“GUINÉ-BISSAU NÃO TEM CONDIÇÃO PARA IR AS ELEÇÕES PORQUE ESTÁ REFÉM DA DITADURA E DISORDEM”
A dois meses das eleições legislativas, as forças de segurança bloquearam o acesso da Comissão Permanente ao Parlamento. Analista considera que o Presidente Sissoco Embaló tem papel decisivo para acabar com a crise.O analista político guineense Mariano Pina disse hoje à DW África que a Guiné-Bissau está refém da ditadura e da desordem e que não estão reunidas minimamente as condições para a realização das eleições legislativas antecipadas em 24 de novembro próximo.
A tensão política voltou a aumentar no país esta segunda-feira, com a ocupação da sede da Assembleia Nacional Popular (ANP) pelas forças de segurança. Os membros da Comissão Permanente do Parlamento foram impedidos de aceder às instalações e tiveram de se reunir num dos hotéis da capital guineense.

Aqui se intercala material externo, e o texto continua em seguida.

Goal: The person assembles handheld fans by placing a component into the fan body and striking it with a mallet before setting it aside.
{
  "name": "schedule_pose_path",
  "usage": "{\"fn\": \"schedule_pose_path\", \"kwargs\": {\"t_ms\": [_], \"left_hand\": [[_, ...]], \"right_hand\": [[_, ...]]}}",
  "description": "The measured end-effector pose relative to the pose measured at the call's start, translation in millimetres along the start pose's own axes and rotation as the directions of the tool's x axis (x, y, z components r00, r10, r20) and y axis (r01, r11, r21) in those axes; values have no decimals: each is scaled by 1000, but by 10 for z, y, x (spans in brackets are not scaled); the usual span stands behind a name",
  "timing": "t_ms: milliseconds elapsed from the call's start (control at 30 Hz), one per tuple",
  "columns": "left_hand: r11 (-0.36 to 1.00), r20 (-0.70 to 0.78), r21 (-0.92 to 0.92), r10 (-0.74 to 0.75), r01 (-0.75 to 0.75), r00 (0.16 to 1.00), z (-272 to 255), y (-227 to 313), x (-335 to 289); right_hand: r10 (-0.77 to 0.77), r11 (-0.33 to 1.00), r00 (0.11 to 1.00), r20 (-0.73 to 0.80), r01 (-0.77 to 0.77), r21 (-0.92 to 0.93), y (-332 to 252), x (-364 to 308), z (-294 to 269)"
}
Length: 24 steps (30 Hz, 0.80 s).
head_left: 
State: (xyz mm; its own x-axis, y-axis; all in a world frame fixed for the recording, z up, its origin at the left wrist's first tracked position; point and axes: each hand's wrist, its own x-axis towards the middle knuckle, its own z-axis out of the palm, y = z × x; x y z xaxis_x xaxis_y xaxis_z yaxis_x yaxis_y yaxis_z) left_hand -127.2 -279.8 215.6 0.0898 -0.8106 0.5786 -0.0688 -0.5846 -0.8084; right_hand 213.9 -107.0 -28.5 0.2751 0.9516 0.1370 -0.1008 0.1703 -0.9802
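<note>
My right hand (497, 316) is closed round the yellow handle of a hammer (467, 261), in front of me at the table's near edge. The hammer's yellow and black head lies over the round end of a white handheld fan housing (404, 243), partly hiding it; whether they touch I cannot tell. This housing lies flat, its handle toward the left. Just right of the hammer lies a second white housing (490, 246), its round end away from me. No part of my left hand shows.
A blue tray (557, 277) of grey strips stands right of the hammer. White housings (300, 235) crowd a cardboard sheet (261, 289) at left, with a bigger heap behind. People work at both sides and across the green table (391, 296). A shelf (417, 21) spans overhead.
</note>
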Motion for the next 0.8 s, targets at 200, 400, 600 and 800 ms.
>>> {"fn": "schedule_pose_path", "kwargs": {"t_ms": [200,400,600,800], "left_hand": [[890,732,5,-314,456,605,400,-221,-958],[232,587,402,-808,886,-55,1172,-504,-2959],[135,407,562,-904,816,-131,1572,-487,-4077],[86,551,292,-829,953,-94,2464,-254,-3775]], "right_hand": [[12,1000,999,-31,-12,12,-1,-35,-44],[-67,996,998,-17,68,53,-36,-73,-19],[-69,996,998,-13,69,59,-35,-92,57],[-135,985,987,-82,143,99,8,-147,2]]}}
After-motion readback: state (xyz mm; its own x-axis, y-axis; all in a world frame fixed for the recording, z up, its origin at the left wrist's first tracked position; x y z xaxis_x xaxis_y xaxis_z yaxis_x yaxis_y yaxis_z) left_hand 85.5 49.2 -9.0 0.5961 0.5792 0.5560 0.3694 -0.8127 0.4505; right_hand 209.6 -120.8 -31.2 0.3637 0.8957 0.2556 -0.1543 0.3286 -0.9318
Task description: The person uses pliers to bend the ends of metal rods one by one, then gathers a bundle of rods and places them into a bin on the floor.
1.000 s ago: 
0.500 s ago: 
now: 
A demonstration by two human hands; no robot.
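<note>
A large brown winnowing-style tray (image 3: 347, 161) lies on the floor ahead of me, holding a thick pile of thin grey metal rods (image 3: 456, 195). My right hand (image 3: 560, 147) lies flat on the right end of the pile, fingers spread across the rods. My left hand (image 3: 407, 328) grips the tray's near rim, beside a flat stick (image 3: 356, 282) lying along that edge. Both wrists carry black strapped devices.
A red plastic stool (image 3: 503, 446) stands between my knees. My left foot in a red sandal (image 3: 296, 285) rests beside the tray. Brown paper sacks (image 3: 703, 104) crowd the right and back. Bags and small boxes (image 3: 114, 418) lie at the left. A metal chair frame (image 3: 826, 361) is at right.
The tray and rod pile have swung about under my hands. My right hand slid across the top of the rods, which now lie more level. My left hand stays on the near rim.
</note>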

Na quinta-feira passada, o Presidente da República, Umaro Sissoco Embaló havia ameaçado com consequências, se a Comissão Permanente do parlamento guineense abordasse na reunião do dia seguinte a situação do Supremo Tribunal de Justiça (STJ), algo que acabou por acontecer.
Em entrevista à DW África, o jurista Mariano Pina começa por caraterizar o ambiente que se vive na Guiné-Bissau neste momento.
DW África: A que estamos a assistir na Guiné-Bissau?
Mariano Pina (MP): Nós estamos a assistir a mais um golpe de Estado na Guiné-Bissau. Fundamento isso dizendo que a Assembleia Nacional Popular é o supremo órgão legislativo e de fiscalização política, representativo de todos os cidadãos guineenses. Ela é que decide sobre a política interna e externa do Estado. O próprio regimento da Assembleia diz que a Assembleia Nacional Popular é inviolável. O artigo quarto do regimento refere que a administração e segurança da ANP está sob a tutela do presidente do órgão. Quando as forças policiais assaltam a Assembleia Nacional Popular, é golpe de Estado. A Assembleia é o fundamento do Estado; foi ela que proclamou o Estado da Guiné-Bissau e é ali que reside a soberania popular.
DW África: A Guiné-Bissau está a praticamente dois meses das eleições legislativas antecipadas, previstas para 24 de novembro. Que influência os últimos acontecimentos, sobretudo os desta manhã, podem ter na realização do ato eleitoral?
MP: Nós não vamos para as eleições, vamos para uma situação de roubo. Na verdade, não há condições para a realização de eleições nenhumas enquanto não nos debruçarmos sobre a questão da Comissão Nacional de Eleições (CNE), que está caduca desde 2022 e não tem presidente. Tivemos ainda o processo de atualização dos cadernos eleitorais que não foi fiscalizado pelos partidos, entre os quais a maior coligação política, que é oPAI - Terra Ranka. Portanto, não sabemos como foi feito o processo de atualização dos cadernos e ainda temos uma questão fundamental [por resolver]: o Supremo Tribunal de Justiça (STJ), que não tem juízes e não tem quórum. Há uma pessoa que decide no Supremo, embora o Supremo Tribunal de Justiça decida em plenária. Sem o Supremo Tribunal de Justiça, sem a CNE, como é que vamos para eleições? Quem vai fiscalizar as eleições e qual é a credibilidade dessas entidades?
DW África: Na sua opinião, quais seriam as consequências políticas se as eleições legislativas não tiverem lugar em novembro?
MP: Estamos a viver agora as consequências, a desordem. O Estado está refém da ditadura e da desordem.
DW África: Há algum mecanismo interno para travar a grave crise política na Guiné-Bissau?
MP: O único mecanismo interno para acabar com a crise é o respeito à lei e à Constituição. Deve haver um diálogo entre os atores políticos e alguém que assuma o papel de promover a conciliação nacional, que é o Presidente da República. É ele a pessoa que tem de criar o diálogo e a concórdia nacional - mas o presidente da Assembleia Nacional Popular também. Os dois têm de fazer isso, um é o primeiro e o outro é o segundo órgão do Estado.